Perhaps the internet finally has lost its new-car smell.

The Supreme Court’s ruling Thursday that will force most online retailers to collect sales tax is a sign of just how much e-commerce and digital interaction have grown in the last 15 years. The case will have far-reaching implications for consumers.

The 5-4 decision involved South Dakota’s attempt to collect taxes from Wayfair, the popular home goods site that boasted about not charging taxes. The state’s case was a campaign to overturn a 1992 ruling that costs states and local governments billions of dollars in revenue by requiring internet retailers to collect sales tax only if they maintained a physical presence in a state. In overturning that case, Justice Anthony Kennedy, in the majority opinion, said the earlier ruling distorted the nation’s economy by putting local sellers at a competitive disadvantage.

The dissenting justices said Congress had the power to change the bricks-and-mortar loophole, but didn’t. Now Congress must provide clear rules to allow internet sales to flourish but make tax-collection requirements uniform.

While some internet retailers, including Amazon, charged sales tax in New York, in part because they had a physical space here, many others did not. The decision also will affect purchases from third-party sellers that partner with or use sites like Amazon. Until now, they haven’t charged sales tax in New York. While Gov. Andrew M. Cuomo proposed an “internet fairness conformity tax” for those third-party sellers in his state budget this year, lawmakers rejected it.
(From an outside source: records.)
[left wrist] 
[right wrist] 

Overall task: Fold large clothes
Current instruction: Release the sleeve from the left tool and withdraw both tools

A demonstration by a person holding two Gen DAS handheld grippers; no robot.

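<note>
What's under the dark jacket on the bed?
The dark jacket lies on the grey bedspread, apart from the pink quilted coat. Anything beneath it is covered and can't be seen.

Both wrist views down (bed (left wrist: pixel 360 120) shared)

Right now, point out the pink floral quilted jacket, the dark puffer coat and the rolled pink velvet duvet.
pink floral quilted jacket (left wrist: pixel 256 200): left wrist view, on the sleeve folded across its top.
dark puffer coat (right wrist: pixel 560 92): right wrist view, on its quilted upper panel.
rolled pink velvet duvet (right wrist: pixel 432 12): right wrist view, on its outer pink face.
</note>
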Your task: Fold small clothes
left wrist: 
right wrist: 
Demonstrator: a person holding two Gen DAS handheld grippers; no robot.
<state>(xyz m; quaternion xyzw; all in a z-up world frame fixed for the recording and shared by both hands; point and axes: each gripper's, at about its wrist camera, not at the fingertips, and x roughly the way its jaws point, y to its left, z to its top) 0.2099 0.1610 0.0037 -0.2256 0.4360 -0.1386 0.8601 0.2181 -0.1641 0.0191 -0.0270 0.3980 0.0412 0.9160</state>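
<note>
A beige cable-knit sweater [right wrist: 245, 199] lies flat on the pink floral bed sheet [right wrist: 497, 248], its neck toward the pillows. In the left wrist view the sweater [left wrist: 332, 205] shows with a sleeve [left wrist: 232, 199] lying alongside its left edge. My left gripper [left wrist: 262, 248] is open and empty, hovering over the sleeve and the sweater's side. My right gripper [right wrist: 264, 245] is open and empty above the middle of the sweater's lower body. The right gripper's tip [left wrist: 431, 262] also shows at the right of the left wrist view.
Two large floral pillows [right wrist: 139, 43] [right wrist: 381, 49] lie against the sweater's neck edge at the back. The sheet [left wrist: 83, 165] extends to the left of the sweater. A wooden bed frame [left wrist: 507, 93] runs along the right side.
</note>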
The decision could level the playing field a bit for traditional brick-and-mortar retailers, especially on items with larger price tags, since there will no longer be a tax incentive to shop online. But the ruling also might signal a much larger message. Coming on the heels of calls for Congress to regulate Facebook, the ruling serves as yet another sign that online businesses, no matter which industry and no matter how large, might no longer operate in their own free-for-all universe.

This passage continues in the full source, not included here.